Genome features involved in plant pathogenicity

Carbohydrate-degrading enzymes are involved in the metabolic breakdown of host cell components during infection [28]. CAZyme profiles were highly similar between isolates versus the references (Additional file 8) [29]. However one gene (bcinT_03819) was present only in Bcin-Lang and predicted to have GH43 (glycosyl hydrolase), CBM1 and CBM6 (carbohydrate-binding module) activities, of which CBM6 was not predicted for any of the reference isolate proteins. CBM1 and CBM6 proteins are usually observed to have cellulose−/xylan-binding activities, with the former almost never found in non-Fungi.

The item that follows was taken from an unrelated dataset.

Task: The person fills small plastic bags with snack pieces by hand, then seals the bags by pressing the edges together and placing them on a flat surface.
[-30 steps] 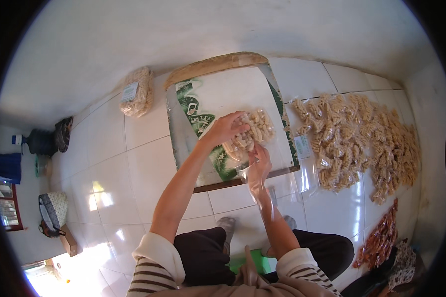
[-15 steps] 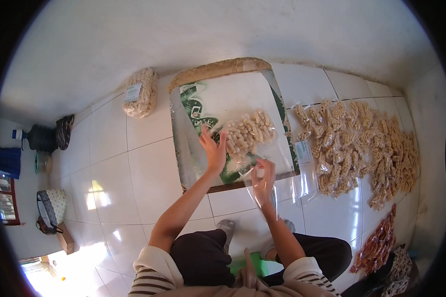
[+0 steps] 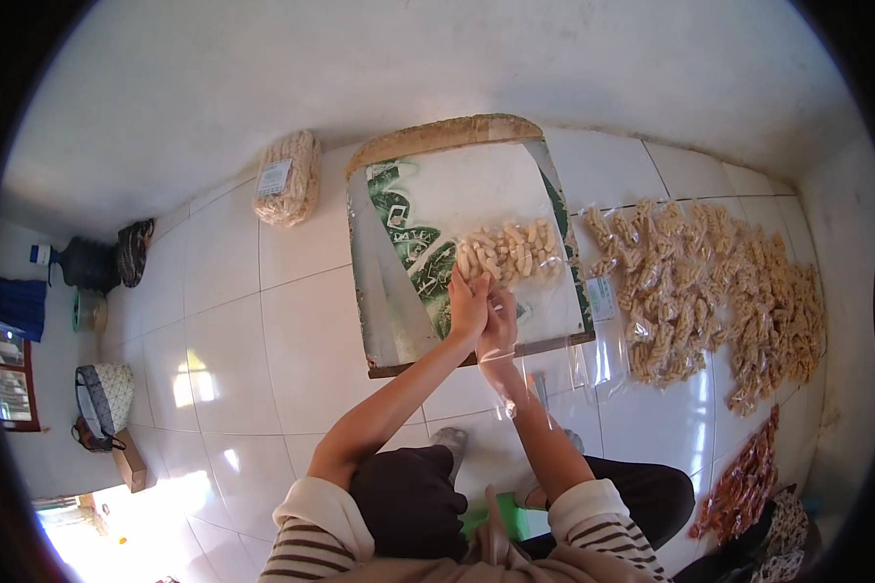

RIP is a mutagenesis process specific to some fungi, which in some cases may play an important role in the evolution of pathogenicity-related genes or genome regions [30, 31]. Regions rich in AT bases are typically signatures of RIP, which can be identified within fungal genomes along with genes that are associated with them [21]. Previously the S. sclerotiorum 1980 reference isolate (isolated from Phaseolus vulgaris) was observed to contain negligible AT-rich content [14, 21]; however, we observed Sscl-Lang (isolated from L. angustifolius) had 0.88% AT-rich content, which although very low was predicted as distinct from the rest of the genome by OcculterCut. This analysis identified a single AT-associated gene SLangusT_02752 that was also unique to that isolate but of unknown function and was not in our candidate effector list. The AT-rich proportion of Bcin-Lang was higher at 4.78% proportion than in genomes of alternate isolates B05.10 (0.932%), T4 (3.6%) and BcDW1 (4.62%) [21]. Bcin-Lang AT-rich regions were associated with 22 predicted genes (Additional file 4), of which five genes (bcinT_12252, bcinT_12257, bcinT_13074, bcinT_13259, bcinT_13332) were isolate-specific (identified as PAV) with no orthologs in the reference genome. None of these genes were predicted to encode candidate effector proteins. However, one gene (bcinT_13074) had a blast match to DFVF (e-value = 5.00E-04) to a putative pathogenicity-related ABC transporter protein of Magnaporthe grisea (Q3Y5V5_MAGGR). Out of these 22 genes, four (bcinT_05697, bcinT_05698, bcinT_11190, bcinT_12252) were assigned Pfam domains of unknown function, reverse transcriptase, and tannase/feruloyl esterase activity (PF07727, PF07519 and PF12013).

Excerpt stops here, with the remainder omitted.